**Task goal:**
Below are some records. Return exactly the lines from the one with "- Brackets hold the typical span" to the one with "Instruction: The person", and nothing else.

Source records
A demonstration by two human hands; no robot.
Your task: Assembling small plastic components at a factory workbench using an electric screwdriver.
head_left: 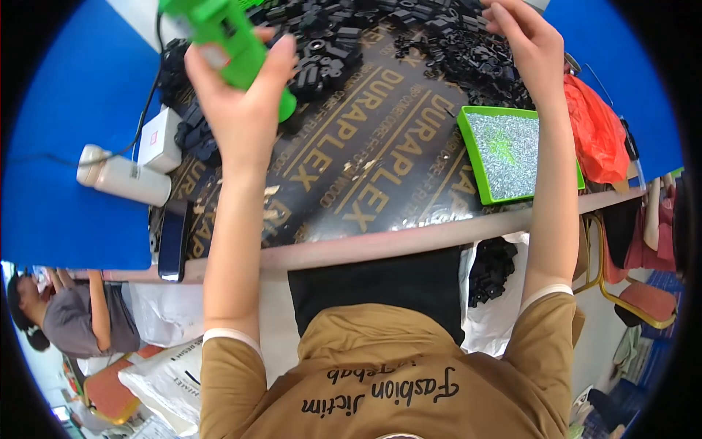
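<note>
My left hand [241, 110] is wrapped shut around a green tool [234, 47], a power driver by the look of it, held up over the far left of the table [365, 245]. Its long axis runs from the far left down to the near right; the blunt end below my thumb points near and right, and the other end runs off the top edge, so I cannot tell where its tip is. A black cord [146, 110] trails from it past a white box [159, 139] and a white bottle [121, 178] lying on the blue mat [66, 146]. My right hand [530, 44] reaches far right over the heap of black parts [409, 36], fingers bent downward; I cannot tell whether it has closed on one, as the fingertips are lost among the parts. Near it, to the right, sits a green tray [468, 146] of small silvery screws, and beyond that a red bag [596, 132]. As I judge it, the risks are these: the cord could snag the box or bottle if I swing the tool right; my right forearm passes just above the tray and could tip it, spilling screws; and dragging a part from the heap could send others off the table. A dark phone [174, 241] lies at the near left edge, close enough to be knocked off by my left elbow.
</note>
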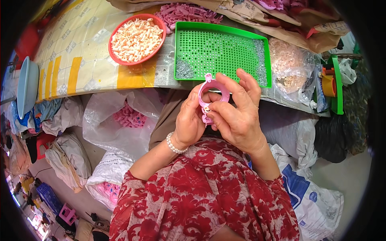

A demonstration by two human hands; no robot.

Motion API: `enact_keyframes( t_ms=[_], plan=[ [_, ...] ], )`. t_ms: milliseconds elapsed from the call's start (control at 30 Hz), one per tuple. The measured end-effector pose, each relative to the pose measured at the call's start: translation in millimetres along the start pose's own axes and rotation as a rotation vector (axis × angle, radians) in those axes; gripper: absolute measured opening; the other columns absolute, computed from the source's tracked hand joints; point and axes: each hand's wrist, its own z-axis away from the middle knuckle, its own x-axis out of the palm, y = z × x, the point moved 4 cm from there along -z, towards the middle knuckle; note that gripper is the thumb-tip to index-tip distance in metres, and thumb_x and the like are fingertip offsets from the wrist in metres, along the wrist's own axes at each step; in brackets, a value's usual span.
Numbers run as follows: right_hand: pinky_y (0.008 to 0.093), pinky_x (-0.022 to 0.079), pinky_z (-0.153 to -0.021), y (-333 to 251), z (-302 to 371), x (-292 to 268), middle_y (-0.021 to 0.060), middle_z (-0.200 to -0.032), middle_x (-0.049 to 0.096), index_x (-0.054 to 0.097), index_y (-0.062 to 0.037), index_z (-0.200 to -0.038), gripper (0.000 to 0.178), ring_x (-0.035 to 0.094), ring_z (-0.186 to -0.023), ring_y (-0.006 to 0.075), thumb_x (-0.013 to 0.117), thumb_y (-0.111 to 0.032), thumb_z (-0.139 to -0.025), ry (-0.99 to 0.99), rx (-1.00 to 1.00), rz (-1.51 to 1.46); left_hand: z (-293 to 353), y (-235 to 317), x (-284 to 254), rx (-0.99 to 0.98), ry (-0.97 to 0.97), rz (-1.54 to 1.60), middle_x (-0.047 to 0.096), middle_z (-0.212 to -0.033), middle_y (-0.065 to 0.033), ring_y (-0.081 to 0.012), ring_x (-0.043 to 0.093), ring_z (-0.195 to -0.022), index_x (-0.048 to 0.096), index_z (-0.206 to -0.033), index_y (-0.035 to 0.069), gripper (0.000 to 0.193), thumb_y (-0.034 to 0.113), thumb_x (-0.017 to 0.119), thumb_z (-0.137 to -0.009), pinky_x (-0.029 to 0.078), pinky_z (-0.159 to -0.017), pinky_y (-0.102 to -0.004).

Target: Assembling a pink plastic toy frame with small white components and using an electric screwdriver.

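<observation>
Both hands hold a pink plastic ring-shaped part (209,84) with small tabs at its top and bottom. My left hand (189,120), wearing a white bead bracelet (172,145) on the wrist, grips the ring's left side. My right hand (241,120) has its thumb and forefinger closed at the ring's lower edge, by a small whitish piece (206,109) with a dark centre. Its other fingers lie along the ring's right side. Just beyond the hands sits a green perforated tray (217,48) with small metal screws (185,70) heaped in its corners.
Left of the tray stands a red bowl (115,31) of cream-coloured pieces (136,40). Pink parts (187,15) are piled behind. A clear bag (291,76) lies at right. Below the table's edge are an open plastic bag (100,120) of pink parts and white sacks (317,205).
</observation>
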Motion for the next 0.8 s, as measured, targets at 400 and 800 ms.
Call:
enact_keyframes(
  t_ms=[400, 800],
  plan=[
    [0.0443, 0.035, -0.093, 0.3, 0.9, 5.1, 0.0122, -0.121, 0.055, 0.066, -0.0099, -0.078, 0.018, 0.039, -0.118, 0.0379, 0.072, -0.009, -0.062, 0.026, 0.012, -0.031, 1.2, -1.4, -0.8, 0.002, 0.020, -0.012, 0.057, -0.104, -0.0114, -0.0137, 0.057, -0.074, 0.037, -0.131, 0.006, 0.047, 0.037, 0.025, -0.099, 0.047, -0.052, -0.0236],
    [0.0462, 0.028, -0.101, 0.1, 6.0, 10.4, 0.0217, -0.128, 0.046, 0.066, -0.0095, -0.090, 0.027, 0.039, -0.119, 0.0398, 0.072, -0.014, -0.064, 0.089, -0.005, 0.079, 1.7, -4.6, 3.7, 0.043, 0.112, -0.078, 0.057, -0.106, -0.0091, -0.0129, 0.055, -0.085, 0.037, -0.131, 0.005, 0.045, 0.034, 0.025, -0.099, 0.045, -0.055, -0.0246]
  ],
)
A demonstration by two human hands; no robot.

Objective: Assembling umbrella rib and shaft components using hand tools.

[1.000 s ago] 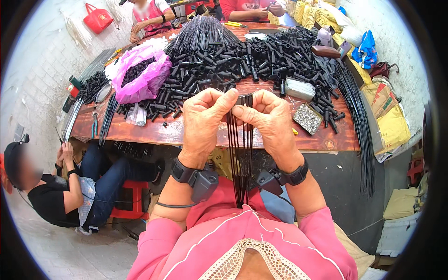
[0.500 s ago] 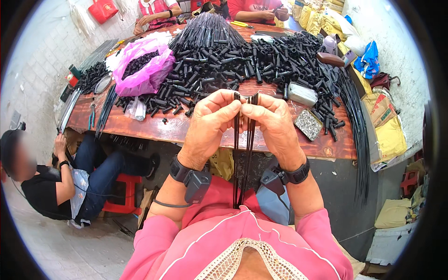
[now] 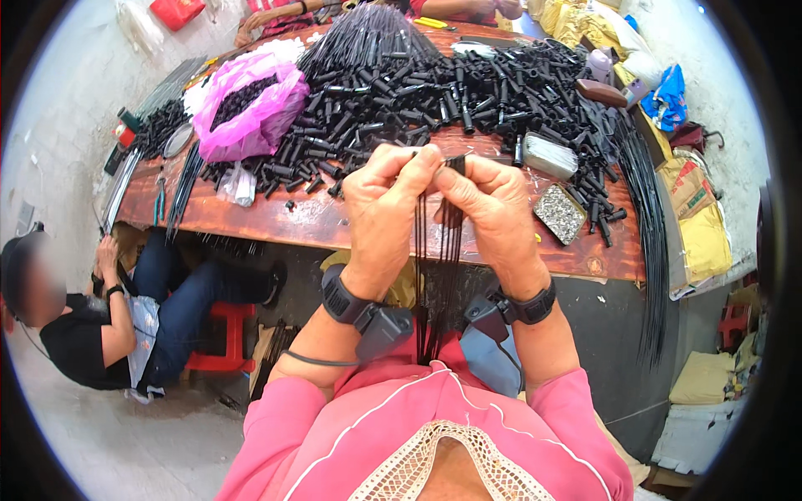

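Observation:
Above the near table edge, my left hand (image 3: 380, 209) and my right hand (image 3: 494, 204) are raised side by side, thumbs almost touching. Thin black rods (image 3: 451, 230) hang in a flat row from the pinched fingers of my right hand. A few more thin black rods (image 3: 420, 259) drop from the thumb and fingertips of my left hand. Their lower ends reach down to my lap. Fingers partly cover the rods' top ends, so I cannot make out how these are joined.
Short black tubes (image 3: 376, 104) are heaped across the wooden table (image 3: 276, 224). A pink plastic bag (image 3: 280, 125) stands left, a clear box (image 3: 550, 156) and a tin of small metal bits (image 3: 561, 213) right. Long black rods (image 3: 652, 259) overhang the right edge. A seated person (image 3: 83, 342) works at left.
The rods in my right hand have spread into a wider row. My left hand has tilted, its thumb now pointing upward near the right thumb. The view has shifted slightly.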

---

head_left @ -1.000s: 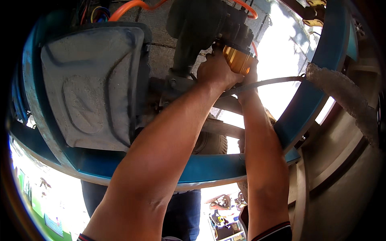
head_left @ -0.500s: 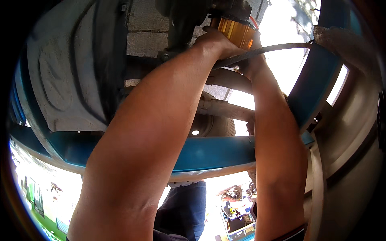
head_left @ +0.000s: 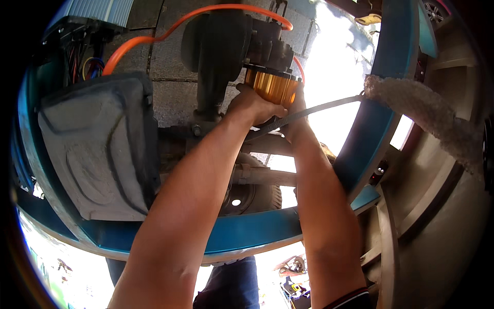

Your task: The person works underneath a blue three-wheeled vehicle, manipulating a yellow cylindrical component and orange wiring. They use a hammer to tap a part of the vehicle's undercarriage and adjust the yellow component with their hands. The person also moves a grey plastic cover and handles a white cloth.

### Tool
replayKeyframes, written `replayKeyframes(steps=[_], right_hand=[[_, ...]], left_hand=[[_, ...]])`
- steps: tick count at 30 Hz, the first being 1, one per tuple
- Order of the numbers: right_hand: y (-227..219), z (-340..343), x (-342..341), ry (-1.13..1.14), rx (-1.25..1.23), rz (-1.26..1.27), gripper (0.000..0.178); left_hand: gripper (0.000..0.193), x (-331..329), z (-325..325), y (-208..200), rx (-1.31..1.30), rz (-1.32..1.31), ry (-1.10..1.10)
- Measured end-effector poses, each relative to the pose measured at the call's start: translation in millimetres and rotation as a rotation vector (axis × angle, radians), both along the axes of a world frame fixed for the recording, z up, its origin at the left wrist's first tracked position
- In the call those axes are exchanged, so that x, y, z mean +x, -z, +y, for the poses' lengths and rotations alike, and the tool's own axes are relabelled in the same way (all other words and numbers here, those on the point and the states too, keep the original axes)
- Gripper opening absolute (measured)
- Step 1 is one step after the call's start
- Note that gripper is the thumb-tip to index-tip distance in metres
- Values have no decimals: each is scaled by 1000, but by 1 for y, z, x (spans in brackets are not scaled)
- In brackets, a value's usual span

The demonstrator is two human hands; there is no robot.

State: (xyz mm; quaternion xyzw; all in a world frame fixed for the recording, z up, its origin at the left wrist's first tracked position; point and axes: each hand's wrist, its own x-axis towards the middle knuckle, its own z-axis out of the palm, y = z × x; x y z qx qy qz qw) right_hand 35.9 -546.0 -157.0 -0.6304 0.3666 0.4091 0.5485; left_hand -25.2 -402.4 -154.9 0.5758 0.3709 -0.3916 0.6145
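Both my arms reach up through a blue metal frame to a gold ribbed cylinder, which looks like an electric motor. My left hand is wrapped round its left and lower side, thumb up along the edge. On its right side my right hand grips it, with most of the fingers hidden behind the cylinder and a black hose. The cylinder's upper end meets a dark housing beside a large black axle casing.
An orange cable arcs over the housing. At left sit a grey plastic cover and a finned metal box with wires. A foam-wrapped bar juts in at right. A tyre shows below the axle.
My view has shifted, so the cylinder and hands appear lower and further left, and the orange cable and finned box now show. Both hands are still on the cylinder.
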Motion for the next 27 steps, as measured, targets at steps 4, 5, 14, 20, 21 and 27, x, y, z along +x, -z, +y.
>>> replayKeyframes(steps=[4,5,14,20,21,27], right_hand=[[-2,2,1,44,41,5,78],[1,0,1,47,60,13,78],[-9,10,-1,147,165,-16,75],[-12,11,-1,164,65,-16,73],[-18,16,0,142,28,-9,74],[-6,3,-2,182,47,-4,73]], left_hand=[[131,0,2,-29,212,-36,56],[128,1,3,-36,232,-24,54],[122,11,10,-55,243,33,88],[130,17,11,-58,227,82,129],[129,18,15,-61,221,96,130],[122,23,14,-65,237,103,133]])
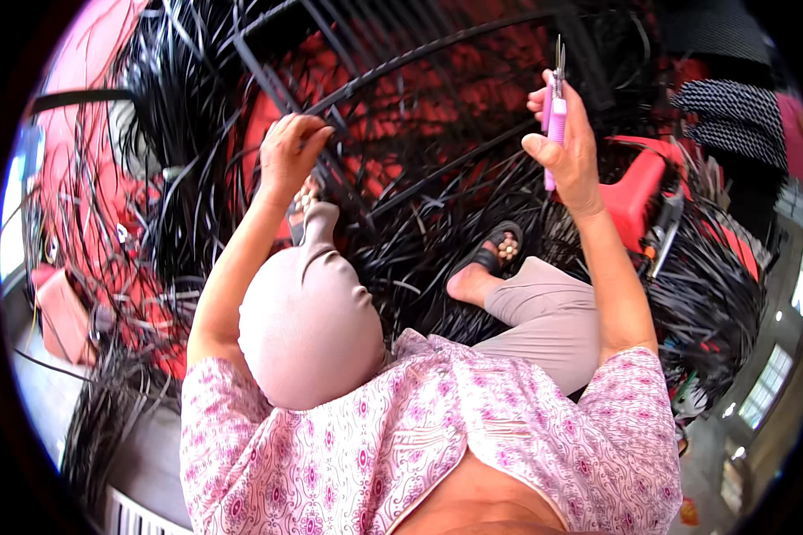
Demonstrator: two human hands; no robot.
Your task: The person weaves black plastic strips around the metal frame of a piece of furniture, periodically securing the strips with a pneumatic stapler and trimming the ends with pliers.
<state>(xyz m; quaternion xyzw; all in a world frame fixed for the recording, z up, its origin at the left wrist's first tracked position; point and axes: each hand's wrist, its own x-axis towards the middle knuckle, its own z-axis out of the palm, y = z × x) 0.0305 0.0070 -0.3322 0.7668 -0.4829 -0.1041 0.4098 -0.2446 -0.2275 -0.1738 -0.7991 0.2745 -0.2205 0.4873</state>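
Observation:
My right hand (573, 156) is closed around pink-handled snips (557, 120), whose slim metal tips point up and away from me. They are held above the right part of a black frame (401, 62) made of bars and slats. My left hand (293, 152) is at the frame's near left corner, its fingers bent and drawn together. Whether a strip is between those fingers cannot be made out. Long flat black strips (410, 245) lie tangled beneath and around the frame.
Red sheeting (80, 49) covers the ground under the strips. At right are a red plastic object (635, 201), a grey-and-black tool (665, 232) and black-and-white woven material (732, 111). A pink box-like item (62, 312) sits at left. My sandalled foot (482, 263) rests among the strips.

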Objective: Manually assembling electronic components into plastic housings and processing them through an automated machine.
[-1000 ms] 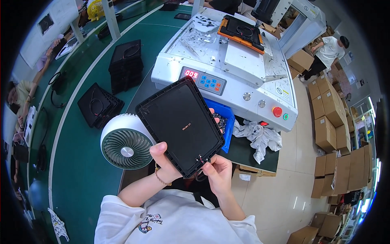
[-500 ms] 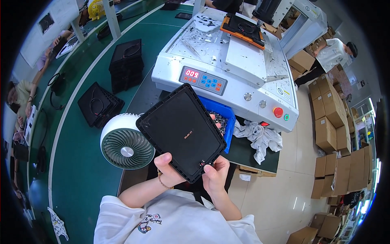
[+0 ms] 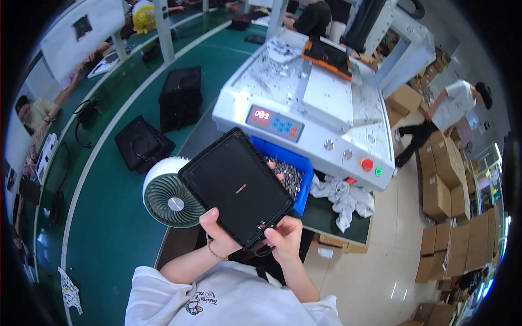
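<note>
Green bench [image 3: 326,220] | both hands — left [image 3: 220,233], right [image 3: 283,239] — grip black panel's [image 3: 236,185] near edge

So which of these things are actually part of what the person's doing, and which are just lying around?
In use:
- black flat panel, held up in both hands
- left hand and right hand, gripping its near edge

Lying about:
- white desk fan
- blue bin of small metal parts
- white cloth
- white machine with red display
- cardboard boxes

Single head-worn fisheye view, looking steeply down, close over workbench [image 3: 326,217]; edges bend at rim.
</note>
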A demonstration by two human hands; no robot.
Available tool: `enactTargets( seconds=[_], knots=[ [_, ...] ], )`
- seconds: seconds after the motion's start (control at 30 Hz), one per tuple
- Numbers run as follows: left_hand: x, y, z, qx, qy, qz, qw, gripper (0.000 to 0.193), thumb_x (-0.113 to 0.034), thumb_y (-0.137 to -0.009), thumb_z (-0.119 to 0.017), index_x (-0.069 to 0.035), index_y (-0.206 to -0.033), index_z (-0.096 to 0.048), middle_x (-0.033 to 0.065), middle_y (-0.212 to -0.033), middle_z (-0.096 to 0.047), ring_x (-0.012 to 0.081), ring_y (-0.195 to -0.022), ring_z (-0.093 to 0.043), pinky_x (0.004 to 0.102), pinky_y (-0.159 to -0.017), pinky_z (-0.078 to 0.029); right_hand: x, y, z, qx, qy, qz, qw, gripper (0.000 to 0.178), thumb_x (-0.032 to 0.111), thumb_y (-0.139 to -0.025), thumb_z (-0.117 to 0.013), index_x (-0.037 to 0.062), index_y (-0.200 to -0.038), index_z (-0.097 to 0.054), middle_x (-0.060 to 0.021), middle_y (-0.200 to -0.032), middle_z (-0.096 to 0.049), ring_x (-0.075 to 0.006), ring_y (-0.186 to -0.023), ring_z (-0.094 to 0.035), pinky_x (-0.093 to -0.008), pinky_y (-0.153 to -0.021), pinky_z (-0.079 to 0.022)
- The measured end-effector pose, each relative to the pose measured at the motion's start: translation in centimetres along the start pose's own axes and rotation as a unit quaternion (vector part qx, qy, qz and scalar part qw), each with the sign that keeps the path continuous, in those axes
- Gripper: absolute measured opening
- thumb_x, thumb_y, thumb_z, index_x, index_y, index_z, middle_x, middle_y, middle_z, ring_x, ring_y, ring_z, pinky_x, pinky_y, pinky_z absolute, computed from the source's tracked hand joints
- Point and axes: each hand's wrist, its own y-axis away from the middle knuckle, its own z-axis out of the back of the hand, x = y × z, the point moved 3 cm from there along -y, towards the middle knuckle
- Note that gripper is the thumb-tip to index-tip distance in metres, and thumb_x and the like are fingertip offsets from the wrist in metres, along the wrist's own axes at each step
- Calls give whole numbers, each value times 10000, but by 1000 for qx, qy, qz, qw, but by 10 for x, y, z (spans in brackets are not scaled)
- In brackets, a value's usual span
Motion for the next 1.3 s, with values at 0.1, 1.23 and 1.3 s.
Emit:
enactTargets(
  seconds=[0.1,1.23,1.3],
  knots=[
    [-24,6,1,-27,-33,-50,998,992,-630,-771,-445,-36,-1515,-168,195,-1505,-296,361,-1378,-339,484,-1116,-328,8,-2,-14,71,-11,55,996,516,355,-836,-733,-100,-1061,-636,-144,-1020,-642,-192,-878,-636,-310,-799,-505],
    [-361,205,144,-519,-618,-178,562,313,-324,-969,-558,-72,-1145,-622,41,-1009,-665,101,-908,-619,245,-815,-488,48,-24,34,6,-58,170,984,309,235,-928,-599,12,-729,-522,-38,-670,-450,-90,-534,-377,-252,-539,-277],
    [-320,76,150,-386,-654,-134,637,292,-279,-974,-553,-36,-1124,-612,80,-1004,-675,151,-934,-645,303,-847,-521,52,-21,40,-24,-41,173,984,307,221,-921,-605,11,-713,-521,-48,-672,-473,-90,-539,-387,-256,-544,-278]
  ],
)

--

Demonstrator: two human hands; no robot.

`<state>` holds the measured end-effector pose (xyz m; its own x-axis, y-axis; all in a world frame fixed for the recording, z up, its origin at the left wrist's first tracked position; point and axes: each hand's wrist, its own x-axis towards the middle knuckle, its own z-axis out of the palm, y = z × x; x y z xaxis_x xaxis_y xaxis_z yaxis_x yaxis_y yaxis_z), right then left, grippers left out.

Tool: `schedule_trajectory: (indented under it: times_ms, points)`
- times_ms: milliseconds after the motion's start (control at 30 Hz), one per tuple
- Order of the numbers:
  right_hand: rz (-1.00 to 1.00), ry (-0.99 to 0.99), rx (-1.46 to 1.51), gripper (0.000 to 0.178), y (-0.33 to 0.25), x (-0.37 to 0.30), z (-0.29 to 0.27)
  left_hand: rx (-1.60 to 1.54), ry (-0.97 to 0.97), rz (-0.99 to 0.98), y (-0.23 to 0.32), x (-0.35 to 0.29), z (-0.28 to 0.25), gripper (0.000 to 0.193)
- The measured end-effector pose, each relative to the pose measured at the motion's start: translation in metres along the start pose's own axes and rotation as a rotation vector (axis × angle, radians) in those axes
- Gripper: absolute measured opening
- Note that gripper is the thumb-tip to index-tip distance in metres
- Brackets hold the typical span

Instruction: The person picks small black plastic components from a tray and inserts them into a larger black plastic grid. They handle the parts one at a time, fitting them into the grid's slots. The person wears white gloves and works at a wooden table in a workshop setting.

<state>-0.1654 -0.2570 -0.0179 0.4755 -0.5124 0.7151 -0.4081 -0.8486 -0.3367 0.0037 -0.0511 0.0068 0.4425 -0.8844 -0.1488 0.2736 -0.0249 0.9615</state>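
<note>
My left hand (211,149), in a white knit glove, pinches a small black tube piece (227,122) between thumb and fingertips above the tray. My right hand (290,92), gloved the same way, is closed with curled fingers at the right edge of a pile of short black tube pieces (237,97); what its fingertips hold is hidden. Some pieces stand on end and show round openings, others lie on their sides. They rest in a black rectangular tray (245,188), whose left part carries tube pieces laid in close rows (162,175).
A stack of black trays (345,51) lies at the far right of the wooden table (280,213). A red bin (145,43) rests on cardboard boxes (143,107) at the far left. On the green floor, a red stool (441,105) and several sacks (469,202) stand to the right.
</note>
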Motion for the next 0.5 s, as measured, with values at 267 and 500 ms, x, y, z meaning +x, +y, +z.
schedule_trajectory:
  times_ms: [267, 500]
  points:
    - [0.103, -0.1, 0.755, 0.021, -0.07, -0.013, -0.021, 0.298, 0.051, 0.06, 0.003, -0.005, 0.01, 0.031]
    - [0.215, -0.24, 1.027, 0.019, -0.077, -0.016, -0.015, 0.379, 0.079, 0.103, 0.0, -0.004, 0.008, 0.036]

**Output for this exercise:**
- Brackets hold the typical span

Instruction: The person picks small black plastic components from a tray and inserts them into a larger black plastic grid. They handle the parts one at a time, fitting them into the grid's slots. The person wears white gloves and works at a wooden table in a workshop setting.

This output is now complete.